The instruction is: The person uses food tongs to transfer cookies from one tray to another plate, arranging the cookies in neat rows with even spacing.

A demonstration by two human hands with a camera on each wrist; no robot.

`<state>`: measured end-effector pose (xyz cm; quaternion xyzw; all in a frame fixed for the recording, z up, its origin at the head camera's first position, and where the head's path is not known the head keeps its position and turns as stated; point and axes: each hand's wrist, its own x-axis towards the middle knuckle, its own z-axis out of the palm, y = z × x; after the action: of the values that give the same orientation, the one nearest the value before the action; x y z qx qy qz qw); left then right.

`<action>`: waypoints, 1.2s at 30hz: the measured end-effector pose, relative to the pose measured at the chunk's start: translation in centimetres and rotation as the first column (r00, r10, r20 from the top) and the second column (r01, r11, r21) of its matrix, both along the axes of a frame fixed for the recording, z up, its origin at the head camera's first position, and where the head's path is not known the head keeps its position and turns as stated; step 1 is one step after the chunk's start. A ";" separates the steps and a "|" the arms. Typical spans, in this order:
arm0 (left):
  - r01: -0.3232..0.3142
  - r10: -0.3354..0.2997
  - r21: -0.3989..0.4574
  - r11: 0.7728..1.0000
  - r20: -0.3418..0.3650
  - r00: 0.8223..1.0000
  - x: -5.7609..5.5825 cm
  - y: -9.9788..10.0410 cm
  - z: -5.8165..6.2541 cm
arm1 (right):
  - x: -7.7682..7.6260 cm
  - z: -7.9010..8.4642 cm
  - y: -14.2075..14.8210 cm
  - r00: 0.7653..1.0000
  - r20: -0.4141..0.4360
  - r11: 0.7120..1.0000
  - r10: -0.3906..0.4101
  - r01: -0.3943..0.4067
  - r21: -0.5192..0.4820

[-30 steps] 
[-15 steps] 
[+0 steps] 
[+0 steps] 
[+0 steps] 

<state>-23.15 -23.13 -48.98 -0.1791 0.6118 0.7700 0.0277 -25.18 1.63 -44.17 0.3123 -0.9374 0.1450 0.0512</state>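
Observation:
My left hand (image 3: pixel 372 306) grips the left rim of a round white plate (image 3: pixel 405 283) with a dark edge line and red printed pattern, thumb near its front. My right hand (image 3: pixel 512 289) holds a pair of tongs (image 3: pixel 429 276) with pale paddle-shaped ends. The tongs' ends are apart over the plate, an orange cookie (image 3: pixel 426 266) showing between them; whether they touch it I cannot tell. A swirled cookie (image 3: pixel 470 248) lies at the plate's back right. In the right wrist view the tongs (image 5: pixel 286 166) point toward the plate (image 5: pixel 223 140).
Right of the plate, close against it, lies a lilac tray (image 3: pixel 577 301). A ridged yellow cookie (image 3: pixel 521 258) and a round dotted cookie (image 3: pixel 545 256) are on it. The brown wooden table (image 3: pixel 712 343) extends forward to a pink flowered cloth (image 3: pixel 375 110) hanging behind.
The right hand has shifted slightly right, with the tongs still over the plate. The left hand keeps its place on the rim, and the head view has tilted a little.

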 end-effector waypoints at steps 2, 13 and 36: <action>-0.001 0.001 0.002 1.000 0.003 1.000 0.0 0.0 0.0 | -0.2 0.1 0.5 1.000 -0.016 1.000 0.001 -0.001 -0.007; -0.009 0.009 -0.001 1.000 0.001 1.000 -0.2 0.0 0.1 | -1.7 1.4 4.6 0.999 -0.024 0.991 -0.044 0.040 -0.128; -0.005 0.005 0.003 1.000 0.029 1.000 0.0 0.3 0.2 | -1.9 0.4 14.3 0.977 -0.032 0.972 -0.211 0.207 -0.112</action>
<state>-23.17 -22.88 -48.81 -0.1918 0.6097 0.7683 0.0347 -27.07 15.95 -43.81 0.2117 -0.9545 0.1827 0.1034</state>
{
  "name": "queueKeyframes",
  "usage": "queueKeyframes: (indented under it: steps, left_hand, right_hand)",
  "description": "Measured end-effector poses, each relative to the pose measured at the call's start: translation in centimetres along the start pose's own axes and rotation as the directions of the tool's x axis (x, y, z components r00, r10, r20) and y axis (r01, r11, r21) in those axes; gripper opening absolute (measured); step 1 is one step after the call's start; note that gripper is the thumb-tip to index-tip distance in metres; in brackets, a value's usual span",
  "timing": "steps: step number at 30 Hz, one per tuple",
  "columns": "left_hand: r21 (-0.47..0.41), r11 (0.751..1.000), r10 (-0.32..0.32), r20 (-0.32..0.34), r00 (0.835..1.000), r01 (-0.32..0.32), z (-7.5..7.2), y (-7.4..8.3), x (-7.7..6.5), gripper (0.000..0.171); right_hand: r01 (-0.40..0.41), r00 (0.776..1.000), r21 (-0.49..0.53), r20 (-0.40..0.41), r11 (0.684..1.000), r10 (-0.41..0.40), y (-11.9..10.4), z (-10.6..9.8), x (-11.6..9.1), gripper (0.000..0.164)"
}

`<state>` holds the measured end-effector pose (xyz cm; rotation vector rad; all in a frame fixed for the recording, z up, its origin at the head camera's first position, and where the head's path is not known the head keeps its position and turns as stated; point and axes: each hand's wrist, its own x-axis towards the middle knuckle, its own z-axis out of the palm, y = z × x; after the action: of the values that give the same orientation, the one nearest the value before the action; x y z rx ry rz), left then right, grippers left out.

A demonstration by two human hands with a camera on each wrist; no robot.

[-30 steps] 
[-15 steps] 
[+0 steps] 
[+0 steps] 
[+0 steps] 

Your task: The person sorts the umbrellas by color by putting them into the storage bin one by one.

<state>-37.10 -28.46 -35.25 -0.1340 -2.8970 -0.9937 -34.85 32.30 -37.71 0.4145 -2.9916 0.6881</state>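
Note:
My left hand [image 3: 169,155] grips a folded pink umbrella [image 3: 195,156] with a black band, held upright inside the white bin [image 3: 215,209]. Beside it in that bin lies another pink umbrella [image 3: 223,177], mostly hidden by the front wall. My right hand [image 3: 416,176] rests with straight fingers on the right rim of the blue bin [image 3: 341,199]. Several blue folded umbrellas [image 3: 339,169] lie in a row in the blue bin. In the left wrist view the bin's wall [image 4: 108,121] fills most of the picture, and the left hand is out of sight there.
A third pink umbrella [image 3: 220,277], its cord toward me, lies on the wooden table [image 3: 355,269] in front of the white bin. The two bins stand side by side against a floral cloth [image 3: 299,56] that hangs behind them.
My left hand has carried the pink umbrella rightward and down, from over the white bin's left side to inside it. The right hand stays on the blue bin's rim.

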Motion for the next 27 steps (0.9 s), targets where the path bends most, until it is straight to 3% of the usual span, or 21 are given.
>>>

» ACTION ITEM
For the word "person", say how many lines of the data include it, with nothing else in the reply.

» COMPLETED EXERCISE
2